La valorisation agricole des boues a bénéficié depuis de nombreuses années de l’aide répétée des pouvoirs publics, tant sur les plans technique que financier, pour encourager les collectivités et les industriels à mettre en place des organisations qui satisfassent le milieu agricole et qui respectent les contraintes de l’environnement.
La connaissance des principaux paramètres agronomiques relatifs à l’utilisation des boues s’affine de plus en plus et bien que l’on ait toujours affaire à des cas particuliers, il est possible de garantir aujourd’hui à l’agriculture le respect de ses contraintes agricoles (pédologie, culture, assolement, fertilisation, aseptisation,…) après une étude de terrain de ces principales contraintes. Un des paramètres qui reste déterminant, pour ne pas dire le plus important, est le choix de l’organisation d’épandage en fonction de ces contraintes, de la taille de la station d’épuration et de la nature des boues (liquide ou solide). Ceci passe par le choix de matériels spécifiques et par leur dimensionnement, pour réduire au maximum les coûts d’exploitation.
Le tableau présenté ici montre les principaux cas de figure qui peuvent exister, en détaillant les coûts correspondant à chaque filière et les possibilités d’économie d’échelle qui peuvent être trouvées.
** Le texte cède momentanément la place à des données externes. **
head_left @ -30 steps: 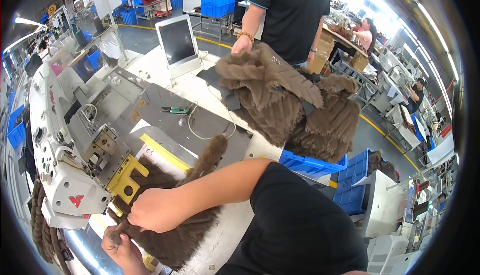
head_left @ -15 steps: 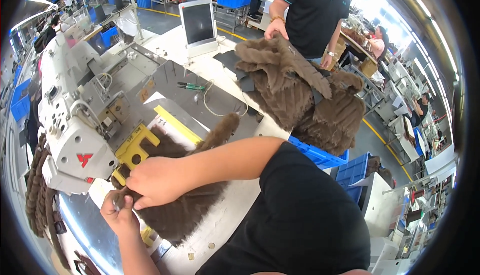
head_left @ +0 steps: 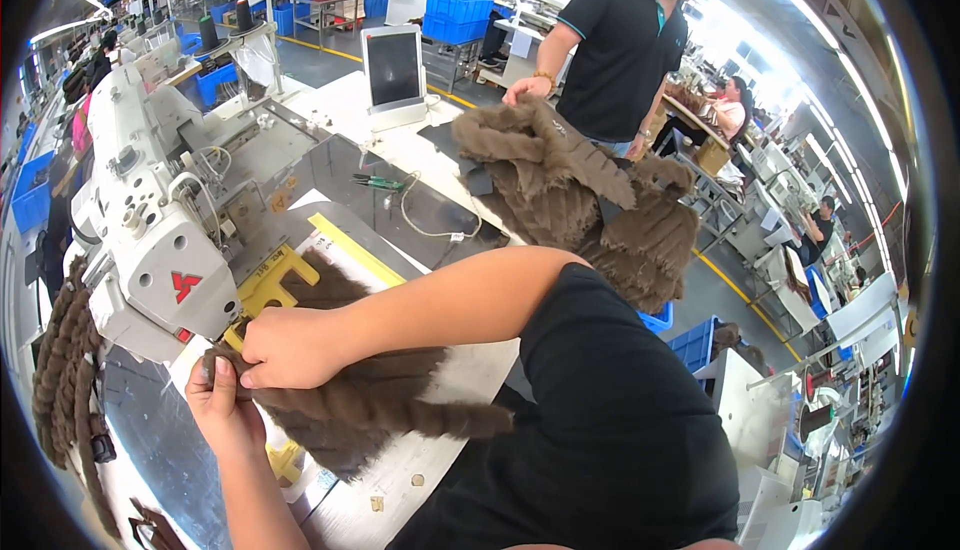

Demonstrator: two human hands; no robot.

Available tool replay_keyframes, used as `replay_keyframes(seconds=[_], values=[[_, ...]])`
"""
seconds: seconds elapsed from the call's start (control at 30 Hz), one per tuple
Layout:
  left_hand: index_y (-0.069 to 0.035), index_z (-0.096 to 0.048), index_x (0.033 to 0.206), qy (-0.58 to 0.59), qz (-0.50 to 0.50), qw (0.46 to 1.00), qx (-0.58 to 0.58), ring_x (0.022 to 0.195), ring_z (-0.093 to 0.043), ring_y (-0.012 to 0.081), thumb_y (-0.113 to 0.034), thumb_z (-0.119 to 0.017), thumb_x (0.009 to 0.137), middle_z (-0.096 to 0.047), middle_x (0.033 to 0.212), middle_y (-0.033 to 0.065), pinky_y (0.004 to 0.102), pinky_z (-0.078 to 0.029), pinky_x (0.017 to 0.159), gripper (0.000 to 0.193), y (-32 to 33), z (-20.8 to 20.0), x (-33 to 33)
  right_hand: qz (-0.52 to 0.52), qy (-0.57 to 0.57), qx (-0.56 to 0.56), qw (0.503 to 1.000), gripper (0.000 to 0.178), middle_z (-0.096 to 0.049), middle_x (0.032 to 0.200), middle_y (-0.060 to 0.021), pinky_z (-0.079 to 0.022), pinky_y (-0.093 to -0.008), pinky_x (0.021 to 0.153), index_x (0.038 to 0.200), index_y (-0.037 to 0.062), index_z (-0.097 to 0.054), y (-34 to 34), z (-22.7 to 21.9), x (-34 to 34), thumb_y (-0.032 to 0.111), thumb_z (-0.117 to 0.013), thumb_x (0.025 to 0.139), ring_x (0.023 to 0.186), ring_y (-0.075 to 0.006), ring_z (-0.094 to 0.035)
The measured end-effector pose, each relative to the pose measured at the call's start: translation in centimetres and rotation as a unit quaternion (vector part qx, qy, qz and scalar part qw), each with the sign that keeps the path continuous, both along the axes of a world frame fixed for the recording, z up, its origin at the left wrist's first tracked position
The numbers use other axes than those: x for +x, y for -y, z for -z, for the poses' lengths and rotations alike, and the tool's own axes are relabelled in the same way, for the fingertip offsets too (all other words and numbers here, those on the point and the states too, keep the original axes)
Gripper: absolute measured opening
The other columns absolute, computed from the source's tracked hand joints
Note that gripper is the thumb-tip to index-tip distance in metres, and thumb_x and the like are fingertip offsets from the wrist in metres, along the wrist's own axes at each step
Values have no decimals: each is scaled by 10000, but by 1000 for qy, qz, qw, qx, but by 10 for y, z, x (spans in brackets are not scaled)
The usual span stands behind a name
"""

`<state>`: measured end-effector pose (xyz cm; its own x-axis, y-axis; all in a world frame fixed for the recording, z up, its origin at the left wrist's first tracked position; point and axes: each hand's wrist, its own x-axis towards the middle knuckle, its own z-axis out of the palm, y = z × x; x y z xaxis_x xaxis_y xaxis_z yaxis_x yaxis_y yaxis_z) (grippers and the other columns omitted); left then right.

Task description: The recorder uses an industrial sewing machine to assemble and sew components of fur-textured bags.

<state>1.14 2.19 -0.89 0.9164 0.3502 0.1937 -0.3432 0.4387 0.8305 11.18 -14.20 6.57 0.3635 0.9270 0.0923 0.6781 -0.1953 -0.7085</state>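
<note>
A brown fur piece [head_left: 340,440] lies on the worktable in front of the white sewing machine [head_left: 150,240]. My left hand [head_left: 225,405] pinches its edge between thumb and fingers, close to the needle area. Beside it my right hand [head_left: 290,348] is closed on the same fur, its fingertips mostly hidden. A long fur strip [head_left: 440,416] runs out from under my right forearm. Above my right hand, a yellow template frame [head_left: 275,285] borders the fur under the machine head.
Across the table a person in a dark shirt handles a brown fur garment [head_left: 590,190]. A screen [head_left: 392,65], green-handled snips [head_left: 378,182] and a pale cord [head_left: 410,212] are on the table. Fur strips [head_left: 68,370] hang at the left. Blue crates [head_left: 692,345] stand at the right.
The fur strip that stuck out beyond my right forearm now lies on my side of it. Both hands stay at the fur's edge. The other person has straightened a little.
</note>
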Motion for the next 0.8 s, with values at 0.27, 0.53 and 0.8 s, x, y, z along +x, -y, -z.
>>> replay_keyframes(seconds=[0.27, 0.53, 0.8], values=[[35, -720, 1052, -82, -49, 987, 128, 872, -645, 138, -44, -757, 860, -718, 961, 61, 298, -516, 818, 211, 0, -9, -9, -2, 49, 26, 998, 389, -648, 712, -234, -488, -474, 626, 761, -28, -683, -3, 5, 3, 351, -728, 840, 692, -417, -655], [-14, -764, 1038, -8, 8, 993, 120, 974, -633, 153, -26, -812, 817, -693, 1046, 38, 310, -498, 882, 227, 13, -5, -7, 67, 30, 70, 995, 188, -659, 790, -198, -492, -440, 647, 816, -1, -678, 20, 1, -10, 171, -747, 849, 747, -398, -642], [-5, -732, 919, -1, -57, 944, 324, 811, -586, 191, -13, -790, 803, -632, 845, 59, 325, -469, 729, 130, 12, -15, -11, 36, -25, 101, 994, 219, -660, 803, -88, -497, -290, 608, 977, 13, -727, 19, -24, -1, 135, -817, 818, 633, -170, -609]])
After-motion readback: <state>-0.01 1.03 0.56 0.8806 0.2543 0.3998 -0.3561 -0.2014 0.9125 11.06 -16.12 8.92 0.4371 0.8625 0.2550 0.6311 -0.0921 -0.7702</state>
Les industriels comme les collectivités locales ont pris conscience de la spécialisation de ce type d’activité et de la nécessité de pouvoir faire intervenir des entreprises qui acceptent d’assurer la gestion et l’exploitation de tels chantiers, celles-ci devant être à même de garantir une qualité de prestations qui assure :
- aux agriculteurs, le respect de leurs contraintes agricoles,
- aux maîtres d’ouvrages, une organisation parfaite des chantiers, garantie par le sérieux et la compétence apportés dans leur mise en œuvre.
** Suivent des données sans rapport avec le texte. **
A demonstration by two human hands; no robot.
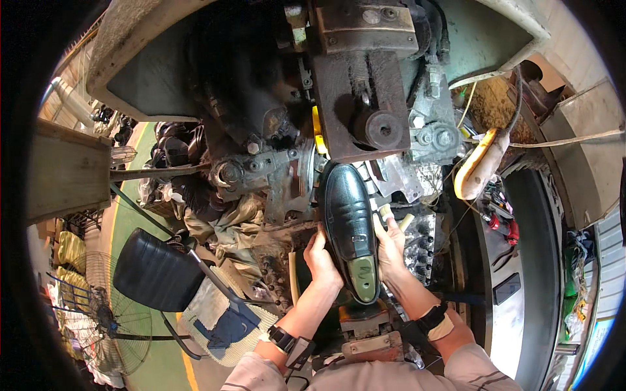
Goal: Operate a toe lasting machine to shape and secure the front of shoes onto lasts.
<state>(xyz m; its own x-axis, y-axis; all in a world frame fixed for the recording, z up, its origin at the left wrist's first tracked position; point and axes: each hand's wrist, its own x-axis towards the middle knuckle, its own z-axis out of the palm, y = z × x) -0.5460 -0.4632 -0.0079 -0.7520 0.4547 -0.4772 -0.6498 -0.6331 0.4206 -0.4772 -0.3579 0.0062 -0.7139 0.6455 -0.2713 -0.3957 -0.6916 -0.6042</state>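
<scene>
A worker's left hand (324,262) and right hand (390,253) grip a black shoe (347,208) from its 8 and 4 o'clock sides, its toe pointing to 12 o'clock and a green last (362,277) showing in its opening at 6 o'clock. Dark bands circle both wrists. Directly above the toe, at 12 o'clock from the shoe, stands a dark metal block (339,111) of a grimy machine; whether shoe and block touch cannot be told. Farther out, a yellow-and-white lamp (481,164) hangs at 2 o'clock, and a red-handled tool (512,231) lies at 3 o'clock. A black-backed chair (160,270) stands between 8 and 9 o'clock, with a wire-caged fan (105,317) beyond it toward 8 o'clock.
</scene>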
Malheureusement on a souvent vu utiliser des matériels hétéroclites qui, dans la quasi-totalité des cas, ne donnaient satisfaction ni aux agriculteurs ni même aux exploitants de stations :
- engins mal adaptés, dimensionnement insuffisant, rendement trop faible au niveau des cadences d’épandage ;
- matériels d’épandage utilisés non adaptables à la qualité physique des boues ;
- distance incompatible avec la vitesse du véhicule sur la route et sa capacité de transport.
L’erreur généralement commise consiste à rechercher un matériel multifonctionnel capable de répondre à toutes les contraintes imposées, sans décomposer les tâches en phases ou chantiers d’exécution. Ainsi, lorsque la distance dépasse 5 km, il convient en général de dissocier la fonction de transport de celle de l’épandage.
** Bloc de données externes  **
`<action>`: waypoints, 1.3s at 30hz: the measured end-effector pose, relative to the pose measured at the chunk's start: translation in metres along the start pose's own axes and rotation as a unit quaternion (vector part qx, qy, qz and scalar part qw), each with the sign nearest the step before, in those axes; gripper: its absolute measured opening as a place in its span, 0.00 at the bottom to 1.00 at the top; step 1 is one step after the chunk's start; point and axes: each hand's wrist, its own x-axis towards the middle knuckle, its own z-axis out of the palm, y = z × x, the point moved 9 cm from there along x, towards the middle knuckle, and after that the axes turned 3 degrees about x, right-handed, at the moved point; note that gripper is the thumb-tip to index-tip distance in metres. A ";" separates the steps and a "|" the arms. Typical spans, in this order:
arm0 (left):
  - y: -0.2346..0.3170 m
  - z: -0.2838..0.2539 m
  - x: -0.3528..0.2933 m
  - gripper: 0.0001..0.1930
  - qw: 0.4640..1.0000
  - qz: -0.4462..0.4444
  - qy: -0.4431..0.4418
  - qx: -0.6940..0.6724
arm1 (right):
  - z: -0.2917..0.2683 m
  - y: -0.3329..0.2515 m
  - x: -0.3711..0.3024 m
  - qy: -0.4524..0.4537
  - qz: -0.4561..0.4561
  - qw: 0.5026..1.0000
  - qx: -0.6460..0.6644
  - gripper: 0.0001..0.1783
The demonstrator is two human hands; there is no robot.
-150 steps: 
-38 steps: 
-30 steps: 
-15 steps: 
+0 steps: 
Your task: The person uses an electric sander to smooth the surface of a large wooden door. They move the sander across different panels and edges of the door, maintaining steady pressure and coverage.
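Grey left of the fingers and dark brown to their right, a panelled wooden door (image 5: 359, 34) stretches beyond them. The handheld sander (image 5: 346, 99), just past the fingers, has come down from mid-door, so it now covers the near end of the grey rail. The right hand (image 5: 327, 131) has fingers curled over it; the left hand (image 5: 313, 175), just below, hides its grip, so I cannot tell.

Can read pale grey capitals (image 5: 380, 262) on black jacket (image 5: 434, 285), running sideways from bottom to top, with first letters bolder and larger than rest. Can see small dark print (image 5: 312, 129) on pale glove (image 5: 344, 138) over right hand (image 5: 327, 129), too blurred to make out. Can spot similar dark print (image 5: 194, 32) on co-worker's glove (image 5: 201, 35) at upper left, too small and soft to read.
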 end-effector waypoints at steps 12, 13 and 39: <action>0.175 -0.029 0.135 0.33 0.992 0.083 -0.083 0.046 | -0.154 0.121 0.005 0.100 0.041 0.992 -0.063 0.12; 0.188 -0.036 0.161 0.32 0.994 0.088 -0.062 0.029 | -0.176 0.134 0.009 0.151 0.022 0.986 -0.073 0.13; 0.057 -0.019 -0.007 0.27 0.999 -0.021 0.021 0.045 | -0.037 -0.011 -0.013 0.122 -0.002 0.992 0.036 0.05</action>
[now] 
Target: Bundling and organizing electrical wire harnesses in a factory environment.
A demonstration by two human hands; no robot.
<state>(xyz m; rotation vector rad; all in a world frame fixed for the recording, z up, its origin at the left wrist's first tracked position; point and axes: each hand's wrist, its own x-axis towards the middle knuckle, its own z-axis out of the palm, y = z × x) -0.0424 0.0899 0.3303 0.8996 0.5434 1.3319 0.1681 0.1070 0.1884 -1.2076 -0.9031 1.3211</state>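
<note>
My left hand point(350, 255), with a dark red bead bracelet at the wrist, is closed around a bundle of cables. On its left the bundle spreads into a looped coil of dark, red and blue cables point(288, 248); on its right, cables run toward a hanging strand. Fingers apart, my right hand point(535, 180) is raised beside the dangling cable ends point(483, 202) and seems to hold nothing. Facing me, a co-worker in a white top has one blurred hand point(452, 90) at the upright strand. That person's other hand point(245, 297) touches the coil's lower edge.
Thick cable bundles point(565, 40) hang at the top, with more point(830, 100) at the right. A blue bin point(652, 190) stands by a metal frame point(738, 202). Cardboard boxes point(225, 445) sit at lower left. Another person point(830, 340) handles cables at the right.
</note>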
Comparaison des coûts d’épandage en fonction de l’éloignement de la station
Le tableau qui est présenté révèle plusieurs aspects :
- degré d’investissement en fonction de la nature des équipements retenus,
- analyse de 5 cas de figure différents en fonction de l’éloignement de la station (2 km, 5, 10, 15, 20 km),
- coûts comparatifs entre le coût journalier et la capacité d’épandage (exprimée en mètres cubes de boue épandue par jour).
Il faut noter que ces coûts restent nécessairement moyens sur plusieurs cas de figure correspondant à des structures d’exploitations agricoles différentes (réseau routier, taille des parcelles, accessibilité aux champs, structure des parcelles agricoles, période d’épandage, type de culture, etc.). Ils sont basés sur un travail hebdomadaire de 8 heures, et il y a obligatoirement des temps d’arrêt pour l’entretien du matériel et la mise en route. Des coûts plus faibles pourraient être obtenus avec des travaux en deux équipes, surtout dans les zones céréalières où la période d’épandage est courte.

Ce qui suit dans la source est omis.